Speaking to Anadolu Agency (AA), Burhan said the historic aid operation was done on the sly, as the British navy would not allow any foreign ships to dock at harbors in either the capital Dublin or Cork.

“So the Ottoman ships had to travel further north and deliver the aid to the harbor of Drogheda,” Burhan said.

The aid was delivered to the wharves of Drogheda on the coast of the River Boyne, and it is especially in that place that the generosity of the Ottoman Empire is still remembered by the locals, 173 years later.

Visitors to Dublin museums can come across memorials and information about this unforgettable aid from the Ottoman Turks, but a plaque on the wall of a central Drogheda building, unveiled in 1995 by Mayor Alderman Godfrey and then-Turkish Ambassador to Ireland Taner Baytok, reads, “The Great Irish Famine of 1847 – In remembrance and recognition of the generosity of the People of Turkey toward the People of Ireland.”
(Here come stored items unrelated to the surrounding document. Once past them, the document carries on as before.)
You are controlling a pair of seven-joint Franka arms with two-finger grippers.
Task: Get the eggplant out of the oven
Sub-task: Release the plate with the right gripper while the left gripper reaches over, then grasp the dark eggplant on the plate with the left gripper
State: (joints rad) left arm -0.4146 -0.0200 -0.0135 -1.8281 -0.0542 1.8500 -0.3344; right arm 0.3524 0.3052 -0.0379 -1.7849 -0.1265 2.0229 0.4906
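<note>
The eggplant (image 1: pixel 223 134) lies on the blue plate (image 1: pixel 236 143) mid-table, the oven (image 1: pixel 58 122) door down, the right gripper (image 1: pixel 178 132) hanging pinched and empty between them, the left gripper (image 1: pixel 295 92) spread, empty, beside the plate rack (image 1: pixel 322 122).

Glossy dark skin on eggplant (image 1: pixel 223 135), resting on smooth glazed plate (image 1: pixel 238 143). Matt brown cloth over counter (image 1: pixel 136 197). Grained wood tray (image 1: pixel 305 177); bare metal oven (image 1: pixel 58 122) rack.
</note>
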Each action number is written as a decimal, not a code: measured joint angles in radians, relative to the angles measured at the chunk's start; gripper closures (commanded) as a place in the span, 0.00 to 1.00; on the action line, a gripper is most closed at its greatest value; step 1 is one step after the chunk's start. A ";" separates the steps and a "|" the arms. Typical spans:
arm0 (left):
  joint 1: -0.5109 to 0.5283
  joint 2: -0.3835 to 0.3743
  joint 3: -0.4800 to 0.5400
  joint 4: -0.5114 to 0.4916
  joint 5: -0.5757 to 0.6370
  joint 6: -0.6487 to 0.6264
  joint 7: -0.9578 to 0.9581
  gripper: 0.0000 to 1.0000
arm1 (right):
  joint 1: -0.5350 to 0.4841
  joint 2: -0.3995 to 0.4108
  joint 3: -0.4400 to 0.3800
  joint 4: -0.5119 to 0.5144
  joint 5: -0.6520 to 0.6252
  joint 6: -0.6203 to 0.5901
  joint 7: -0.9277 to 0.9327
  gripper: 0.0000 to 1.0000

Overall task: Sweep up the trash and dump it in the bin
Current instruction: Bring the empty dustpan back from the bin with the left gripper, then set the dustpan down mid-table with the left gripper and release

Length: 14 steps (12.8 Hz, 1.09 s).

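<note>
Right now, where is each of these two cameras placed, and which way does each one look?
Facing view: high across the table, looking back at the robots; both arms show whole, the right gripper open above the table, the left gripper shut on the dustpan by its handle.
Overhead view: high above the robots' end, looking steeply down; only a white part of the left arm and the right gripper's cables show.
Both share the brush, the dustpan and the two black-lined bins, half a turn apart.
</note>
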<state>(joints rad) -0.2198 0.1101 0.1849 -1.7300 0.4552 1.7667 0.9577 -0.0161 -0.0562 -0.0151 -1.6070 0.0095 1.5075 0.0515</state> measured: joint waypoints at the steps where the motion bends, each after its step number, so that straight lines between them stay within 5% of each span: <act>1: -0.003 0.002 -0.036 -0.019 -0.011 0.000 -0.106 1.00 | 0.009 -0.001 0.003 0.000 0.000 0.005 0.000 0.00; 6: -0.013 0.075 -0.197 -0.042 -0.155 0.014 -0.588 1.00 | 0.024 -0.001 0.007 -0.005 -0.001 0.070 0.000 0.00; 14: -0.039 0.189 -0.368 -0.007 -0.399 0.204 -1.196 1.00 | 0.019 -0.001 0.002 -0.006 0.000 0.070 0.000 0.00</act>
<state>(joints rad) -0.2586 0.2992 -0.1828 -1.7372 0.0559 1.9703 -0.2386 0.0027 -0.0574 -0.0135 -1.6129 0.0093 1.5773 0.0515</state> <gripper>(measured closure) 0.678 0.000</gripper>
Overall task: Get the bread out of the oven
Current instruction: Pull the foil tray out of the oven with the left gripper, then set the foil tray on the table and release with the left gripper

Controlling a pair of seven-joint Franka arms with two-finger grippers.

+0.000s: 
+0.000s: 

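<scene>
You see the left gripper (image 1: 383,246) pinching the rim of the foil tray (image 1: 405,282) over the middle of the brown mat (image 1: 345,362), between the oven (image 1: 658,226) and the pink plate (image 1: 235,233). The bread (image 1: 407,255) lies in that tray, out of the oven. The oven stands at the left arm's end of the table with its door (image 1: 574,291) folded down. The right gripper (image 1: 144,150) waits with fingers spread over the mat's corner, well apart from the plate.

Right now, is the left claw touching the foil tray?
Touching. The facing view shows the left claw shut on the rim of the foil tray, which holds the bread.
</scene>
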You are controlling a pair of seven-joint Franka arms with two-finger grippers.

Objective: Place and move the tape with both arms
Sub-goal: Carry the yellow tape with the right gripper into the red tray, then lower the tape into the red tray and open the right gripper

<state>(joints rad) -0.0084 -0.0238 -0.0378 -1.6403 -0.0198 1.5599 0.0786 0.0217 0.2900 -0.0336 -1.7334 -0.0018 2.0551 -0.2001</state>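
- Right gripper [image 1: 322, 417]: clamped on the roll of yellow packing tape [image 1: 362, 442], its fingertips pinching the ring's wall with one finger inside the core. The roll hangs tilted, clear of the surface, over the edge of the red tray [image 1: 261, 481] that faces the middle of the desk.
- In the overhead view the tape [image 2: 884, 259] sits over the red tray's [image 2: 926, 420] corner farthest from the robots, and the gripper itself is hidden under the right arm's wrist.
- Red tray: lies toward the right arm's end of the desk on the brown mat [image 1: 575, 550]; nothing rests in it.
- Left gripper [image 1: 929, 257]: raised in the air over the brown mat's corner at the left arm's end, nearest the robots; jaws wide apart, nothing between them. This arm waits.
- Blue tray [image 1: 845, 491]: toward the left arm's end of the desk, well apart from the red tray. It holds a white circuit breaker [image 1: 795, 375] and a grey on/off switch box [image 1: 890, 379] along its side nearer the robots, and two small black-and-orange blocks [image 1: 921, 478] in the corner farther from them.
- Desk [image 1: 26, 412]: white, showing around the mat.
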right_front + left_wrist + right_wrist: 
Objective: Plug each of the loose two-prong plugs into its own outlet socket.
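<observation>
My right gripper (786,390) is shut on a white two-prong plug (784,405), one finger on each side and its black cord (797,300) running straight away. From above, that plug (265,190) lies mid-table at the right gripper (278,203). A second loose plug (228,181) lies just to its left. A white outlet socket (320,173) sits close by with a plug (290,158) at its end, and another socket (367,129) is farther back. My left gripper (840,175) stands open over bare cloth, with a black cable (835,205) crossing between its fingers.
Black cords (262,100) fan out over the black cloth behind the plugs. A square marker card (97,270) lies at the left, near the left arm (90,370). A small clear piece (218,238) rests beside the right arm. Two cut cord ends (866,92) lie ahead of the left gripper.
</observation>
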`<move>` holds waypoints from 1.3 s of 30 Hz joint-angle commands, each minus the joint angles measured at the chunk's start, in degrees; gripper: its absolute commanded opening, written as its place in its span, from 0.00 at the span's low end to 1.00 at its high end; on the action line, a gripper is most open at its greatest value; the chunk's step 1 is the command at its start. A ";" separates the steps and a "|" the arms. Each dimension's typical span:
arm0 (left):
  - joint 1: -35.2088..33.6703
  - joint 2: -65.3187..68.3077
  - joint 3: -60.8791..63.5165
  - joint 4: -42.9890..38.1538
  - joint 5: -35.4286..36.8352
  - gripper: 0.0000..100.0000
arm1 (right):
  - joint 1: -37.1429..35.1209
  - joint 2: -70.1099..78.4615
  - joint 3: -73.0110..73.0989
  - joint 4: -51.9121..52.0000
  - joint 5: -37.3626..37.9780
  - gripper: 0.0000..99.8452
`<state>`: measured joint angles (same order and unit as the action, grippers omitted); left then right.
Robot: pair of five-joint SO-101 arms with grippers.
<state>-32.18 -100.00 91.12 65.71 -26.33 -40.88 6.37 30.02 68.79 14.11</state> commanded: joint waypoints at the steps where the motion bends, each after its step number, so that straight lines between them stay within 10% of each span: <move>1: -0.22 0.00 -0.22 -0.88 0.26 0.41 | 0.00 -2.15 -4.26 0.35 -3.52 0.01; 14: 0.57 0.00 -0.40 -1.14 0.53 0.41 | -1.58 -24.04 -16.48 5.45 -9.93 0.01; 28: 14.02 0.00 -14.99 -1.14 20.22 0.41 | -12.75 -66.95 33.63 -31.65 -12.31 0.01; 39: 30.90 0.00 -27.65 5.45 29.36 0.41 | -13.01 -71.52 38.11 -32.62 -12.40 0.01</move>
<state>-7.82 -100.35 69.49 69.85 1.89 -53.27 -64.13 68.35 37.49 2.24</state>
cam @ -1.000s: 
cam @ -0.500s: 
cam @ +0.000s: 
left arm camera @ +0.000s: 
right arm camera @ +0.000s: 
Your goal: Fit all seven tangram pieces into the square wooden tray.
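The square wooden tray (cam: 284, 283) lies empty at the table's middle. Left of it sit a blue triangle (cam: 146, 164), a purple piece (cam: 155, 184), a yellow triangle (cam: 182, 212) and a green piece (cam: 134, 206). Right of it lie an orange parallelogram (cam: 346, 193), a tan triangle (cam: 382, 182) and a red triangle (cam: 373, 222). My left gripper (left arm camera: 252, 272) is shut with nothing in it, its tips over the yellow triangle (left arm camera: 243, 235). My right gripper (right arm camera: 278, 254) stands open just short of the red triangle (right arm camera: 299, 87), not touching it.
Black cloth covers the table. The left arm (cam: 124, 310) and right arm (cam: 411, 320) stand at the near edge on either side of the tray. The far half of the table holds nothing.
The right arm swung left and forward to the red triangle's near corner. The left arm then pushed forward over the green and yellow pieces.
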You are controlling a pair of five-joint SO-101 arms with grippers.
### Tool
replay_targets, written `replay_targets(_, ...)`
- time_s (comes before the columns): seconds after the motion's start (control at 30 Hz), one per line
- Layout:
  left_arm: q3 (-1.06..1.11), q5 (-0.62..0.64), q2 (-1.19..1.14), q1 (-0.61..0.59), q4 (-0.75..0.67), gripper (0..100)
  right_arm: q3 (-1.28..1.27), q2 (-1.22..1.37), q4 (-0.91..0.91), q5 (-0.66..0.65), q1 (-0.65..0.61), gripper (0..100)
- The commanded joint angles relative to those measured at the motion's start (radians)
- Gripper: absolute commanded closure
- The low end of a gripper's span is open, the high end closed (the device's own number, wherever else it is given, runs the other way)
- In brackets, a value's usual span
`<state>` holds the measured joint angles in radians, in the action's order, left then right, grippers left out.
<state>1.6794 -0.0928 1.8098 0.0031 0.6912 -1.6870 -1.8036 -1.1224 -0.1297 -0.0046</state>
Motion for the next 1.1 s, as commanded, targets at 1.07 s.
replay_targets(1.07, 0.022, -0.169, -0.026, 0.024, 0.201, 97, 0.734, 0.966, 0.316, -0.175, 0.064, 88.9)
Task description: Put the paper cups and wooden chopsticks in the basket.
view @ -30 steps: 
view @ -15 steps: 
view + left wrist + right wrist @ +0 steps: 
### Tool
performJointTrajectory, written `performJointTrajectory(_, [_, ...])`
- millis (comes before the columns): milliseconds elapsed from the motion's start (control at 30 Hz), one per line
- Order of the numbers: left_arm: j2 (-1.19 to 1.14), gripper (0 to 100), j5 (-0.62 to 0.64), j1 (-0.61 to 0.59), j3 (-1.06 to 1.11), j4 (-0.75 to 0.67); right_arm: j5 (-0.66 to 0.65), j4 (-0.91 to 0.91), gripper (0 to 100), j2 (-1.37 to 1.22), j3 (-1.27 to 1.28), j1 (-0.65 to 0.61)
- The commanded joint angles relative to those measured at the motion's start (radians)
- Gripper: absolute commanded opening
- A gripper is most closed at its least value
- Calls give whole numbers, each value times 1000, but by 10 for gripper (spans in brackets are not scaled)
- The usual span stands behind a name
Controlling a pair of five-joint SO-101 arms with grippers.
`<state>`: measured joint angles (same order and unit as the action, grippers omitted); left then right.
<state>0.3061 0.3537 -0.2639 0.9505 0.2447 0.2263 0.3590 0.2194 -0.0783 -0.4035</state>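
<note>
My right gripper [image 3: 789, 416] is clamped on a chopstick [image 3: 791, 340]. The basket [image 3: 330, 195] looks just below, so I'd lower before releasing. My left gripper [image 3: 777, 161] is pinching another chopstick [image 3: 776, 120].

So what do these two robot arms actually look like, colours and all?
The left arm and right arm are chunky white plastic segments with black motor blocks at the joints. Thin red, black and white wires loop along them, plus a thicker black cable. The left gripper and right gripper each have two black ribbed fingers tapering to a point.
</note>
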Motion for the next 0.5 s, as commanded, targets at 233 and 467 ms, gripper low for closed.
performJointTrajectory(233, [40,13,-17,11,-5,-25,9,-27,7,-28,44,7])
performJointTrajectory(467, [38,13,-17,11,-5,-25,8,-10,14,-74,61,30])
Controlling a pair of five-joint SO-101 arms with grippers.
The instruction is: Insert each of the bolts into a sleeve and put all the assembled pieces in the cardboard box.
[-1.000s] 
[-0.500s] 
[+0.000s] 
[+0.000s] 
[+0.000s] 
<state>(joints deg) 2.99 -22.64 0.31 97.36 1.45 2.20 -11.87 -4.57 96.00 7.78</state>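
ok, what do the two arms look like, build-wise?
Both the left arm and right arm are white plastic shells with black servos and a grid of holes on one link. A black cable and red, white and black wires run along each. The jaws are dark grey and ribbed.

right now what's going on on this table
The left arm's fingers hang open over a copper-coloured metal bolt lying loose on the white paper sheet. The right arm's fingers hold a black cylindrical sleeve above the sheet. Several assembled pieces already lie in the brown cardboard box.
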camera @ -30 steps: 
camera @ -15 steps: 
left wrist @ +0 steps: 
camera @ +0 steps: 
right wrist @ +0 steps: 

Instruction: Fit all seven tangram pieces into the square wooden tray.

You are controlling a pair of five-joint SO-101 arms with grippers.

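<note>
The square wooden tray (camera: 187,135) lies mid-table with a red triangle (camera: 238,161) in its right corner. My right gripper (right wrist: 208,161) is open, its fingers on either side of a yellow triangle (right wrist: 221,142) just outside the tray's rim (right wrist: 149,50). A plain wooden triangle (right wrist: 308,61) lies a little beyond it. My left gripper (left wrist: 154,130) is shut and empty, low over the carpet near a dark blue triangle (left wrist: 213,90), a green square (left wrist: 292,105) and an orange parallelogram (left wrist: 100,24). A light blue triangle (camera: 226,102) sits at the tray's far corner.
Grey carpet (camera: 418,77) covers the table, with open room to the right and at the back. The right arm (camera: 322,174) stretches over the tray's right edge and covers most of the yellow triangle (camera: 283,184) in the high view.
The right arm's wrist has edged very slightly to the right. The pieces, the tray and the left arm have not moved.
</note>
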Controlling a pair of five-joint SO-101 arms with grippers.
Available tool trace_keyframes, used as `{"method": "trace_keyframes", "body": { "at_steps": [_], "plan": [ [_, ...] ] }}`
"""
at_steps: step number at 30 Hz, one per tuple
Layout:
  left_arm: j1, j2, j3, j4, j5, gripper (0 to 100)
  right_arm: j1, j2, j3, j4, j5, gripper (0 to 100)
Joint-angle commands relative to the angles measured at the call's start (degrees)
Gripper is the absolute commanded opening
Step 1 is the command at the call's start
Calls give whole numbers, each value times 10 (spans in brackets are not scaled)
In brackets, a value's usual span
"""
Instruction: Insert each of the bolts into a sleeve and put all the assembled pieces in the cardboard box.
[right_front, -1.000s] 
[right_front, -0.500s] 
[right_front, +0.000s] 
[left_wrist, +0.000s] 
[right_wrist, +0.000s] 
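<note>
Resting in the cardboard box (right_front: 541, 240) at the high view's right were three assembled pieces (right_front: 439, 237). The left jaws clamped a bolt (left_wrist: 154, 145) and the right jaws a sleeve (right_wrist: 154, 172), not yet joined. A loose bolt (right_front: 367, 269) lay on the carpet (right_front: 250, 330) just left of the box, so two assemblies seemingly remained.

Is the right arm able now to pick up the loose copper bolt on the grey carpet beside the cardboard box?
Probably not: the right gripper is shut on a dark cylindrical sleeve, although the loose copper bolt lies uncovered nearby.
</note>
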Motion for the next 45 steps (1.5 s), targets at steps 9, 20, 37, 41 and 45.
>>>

During a 2010 visit to Ankara, Ireland’s then-President Mary McAleese expressed the Irish people’s gratitude for the aid, saying that the people of Drogheda had “incorporated into their coat of arms your own beautiful emblems, beautiful crescent and star, and they are there to the present day.”

Apart from the plaque of gratitude in the center of the town, the crescent and star are engraved on stones and painted on a wall.

But perhaps the most significant evidence of the aid and the local gratitude for it comes in a letter signed by local dignitaries of Drogheda. Ambassador Burhan showed AA a copy of the letter in his official room in Dublin. The letter reads: “We, as Irish nobles, dignitaries and people, submit our gratitude to the Ottoman Sultan for his generous assistance to us due to famine disaster. It is inevitable that we apply for other countries’ assistance to get rid of the threat of hunger and death.

The answer given to assistance call generously by the Ottoman Sultan has also been a model for the European countries. Thanks to this accurate behavior, many people have been relaxed and got rid of death. We submit our gratitude on behalf of them and pray for the Ottoman Sultan and his country not to face any disasters as we do.”

Irish novelist James Joyce referred to the Sultan’s aid in his work, Ulysses. “Even the Grand Turk sent us his piasters”.